Stored data:

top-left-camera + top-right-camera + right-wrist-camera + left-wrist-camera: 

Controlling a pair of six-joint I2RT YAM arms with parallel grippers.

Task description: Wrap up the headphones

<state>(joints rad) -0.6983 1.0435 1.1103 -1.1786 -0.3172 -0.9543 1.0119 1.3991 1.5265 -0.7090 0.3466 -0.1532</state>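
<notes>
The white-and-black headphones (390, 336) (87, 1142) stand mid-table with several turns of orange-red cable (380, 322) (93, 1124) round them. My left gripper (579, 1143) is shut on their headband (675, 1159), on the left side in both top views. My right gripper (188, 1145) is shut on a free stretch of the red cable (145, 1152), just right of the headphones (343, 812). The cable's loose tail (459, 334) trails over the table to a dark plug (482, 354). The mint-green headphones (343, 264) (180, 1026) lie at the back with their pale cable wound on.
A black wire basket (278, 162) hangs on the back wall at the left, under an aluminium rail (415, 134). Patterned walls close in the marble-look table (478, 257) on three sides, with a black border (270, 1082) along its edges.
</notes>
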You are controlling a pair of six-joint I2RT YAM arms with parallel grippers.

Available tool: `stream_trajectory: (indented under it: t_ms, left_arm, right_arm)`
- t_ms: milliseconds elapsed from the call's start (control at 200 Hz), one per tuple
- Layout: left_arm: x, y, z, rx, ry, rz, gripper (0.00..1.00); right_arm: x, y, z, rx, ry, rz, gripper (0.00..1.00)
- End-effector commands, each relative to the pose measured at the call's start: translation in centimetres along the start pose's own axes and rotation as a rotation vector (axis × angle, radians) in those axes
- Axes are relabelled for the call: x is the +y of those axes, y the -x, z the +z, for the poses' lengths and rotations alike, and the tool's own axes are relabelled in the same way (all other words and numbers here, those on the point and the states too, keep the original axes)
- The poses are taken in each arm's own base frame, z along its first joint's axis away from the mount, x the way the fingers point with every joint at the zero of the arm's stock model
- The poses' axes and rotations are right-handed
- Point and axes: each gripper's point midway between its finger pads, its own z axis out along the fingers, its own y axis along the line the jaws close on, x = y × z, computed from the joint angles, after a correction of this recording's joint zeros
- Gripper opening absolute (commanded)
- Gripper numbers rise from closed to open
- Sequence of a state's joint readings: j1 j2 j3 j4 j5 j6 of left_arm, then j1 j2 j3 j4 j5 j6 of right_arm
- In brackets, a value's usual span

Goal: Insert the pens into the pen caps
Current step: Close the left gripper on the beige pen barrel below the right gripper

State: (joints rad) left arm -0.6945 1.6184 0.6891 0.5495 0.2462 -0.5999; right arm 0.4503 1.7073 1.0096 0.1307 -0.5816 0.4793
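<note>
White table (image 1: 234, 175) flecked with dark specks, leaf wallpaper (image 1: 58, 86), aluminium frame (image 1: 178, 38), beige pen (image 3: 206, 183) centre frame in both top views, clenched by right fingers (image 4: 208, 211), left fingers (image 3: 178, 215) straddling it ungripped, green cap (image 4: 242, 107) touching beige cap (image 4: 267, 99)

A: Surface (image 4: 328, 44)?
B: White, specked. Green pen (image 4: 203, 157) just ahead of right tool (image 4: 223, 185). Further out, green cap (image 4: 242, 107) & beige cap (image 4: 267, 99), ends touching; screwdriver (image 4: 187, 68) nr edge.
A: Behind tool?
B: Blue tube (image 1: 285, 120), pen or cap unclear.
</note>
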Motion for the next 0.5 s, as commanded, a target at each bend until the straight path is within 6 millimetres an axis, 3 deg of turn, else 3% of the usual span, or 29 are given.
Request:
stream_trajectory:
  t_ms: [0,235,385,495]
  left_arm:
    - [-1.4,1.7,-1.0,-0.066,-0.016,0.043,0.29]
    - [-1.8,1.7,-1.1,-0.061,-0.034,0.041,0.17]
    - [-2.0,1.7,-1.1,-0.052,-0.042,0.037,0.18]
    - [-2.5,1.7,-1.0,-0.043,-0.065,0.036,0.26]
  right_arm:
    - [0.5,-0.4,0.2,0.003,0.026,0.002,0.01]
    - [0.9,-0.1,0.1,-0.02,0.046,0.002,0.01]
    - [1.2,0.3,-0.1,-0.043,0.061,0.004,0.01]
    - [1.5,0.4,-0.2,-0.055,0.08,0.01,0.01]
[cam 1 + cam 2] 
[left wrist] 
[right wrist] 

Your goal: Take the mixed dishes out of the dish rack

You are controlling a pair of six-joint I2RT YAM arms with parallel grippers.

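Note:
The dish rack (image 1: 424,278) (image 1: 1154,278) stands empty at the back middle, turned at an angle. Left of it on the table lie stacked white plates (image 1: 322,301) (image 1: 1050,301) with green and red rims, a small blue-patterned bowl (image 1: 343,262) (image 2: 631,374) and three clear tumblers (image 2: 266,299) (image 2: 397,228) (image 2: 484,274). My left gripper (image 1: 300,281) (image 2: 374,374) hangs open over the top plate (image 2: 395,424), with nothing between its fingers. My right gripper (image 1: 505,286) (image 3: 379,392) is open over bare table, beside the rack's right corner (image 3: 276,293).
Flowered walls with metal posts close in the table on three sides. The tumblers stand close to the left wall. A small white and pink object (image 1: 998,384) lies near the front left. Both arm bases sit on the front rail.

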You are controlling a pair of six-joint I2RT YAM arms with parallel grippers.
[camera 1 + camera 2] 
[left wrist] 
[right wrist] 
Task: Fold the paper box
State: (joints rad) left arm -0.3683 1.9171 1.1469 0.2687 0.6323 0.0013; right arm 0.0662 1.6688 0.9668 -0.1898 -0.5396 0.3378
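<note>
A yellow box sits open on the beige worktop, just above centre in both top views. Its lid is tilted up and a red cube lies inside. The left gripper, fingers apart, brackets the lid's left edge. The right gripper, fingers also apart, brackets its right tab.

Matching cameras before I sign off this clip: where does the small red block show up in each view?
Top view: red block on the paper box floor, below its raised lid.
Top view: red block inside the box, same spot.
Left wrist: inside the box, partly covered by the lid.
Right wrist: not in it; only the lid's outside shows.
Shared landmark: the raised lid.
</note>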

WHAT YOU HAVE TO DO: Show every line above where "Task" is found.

OUTPUT:
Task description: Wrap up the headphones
Task: Fold the paper box

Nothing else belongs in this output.